Short-term electrical load curve forecasting with MEWMA-CP monitoring techniques

Abstract

Load forecasting is an essential component in the power sector for effective demand-side management. A decline in forecasting accuracy can significantly compromise the efficacy of planning and management strategies, particularly in the face of substantial changes to the underlying model structure. To mitigate this challenge, rigorous model monitoring is imperative to ensure the electrical system${}^{{}^{\prime }}$s reliable operation. Based on radial basis function neural network (RBF-NN) and least square support vector machine regression (LS-SVMR), an innovative prediction framework for multivariate exponential weighted moving average with cautious parameter learning (MEWMA-CP) control scheme is proposed in this paper. Central to this framework is the continuous monitoring and analysis of the residual sequence for daily electrical load data. This detailed examination allows us to meticulously track the distributions of key model features. When a significant deviation in data distribution is detected, indicating a shift from historical patterns, the proposed MEWMA-CP control scheme is activated.

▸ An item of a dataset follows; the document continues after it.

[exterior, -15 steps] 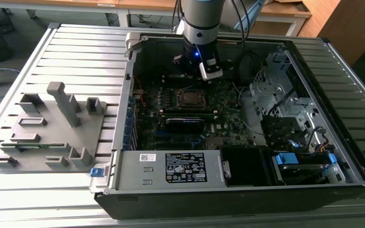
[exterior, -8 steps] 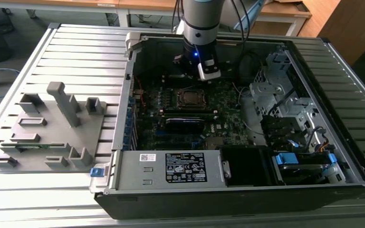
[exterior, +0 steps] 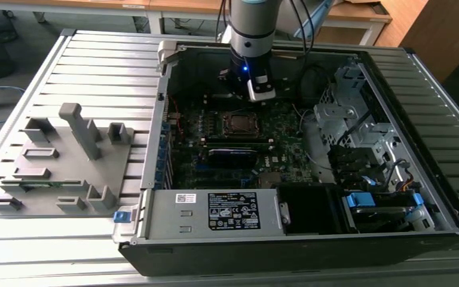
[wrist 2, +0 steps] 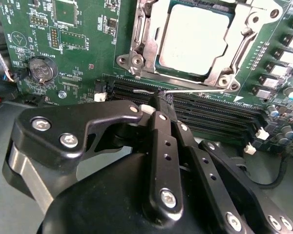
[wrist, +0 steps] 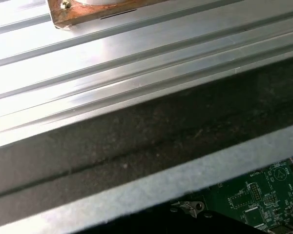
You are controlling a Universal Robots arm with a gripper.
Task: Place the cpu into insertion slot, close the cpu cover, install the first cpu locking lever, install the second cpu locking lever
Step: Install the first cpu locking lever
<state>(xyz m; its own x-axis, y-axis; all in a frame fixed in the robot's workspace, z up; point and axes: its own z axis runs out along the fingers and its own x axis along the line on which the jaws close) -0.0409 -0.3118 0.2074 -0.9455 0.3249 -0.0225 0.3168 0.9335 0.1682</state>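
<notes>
The cpu [wrist 2: 195, 39], its grey metal top showing, lies in the insertion slot [exterior: 238, 122] on the green board. The silver cpu cover [wrist 2: 139, 44] is folded down around it, framing the chip. A thin wire locking lever [wrist 2: 195, 91] runs along the socket's edge beside the black memory slots. My gripper [wrist 2: 158, 102] is shut with nothing between its black fingers. Its tips sit right at the lever's hooked end; I cannot tell whether they touch it. In the exterior view the gripper [exterior: 255, 91] hangs over the board just beyond the socket.
The open computer case [exterior: 158, 107] lies on a slatted aluminium table [wrist: 112, 58]. A labelled grey power supply box [exterior: 213, 210] stands at the near side and drive bays [exterior: 357, 125] at the exterior view's right. A grey fixture [exterior: 62, 161] sits on the exterior view's left.
</notes>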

This scheme serves as an early warning system, triggering alerts that necessitate timely updates to the forecasting model. The MEWMA-CP control scheme is a groundbreaking addition to load forecasting methodologies, designed to ensure that the model remains current and accurate, providing a solid foundation for policy formulation and the strategic planning of future installed power capacities. The adaptability of our method to update model parameters in response to detected data distribution shifts is a distinguishing feature that sets it apart from conventional approaches. Empirical evidence from our experimental validation demonstrates the method’s capability to promptly detect changes in data distribution and dynamically update the model parameters, thereby achieving more precise and reliable prediction outcomes.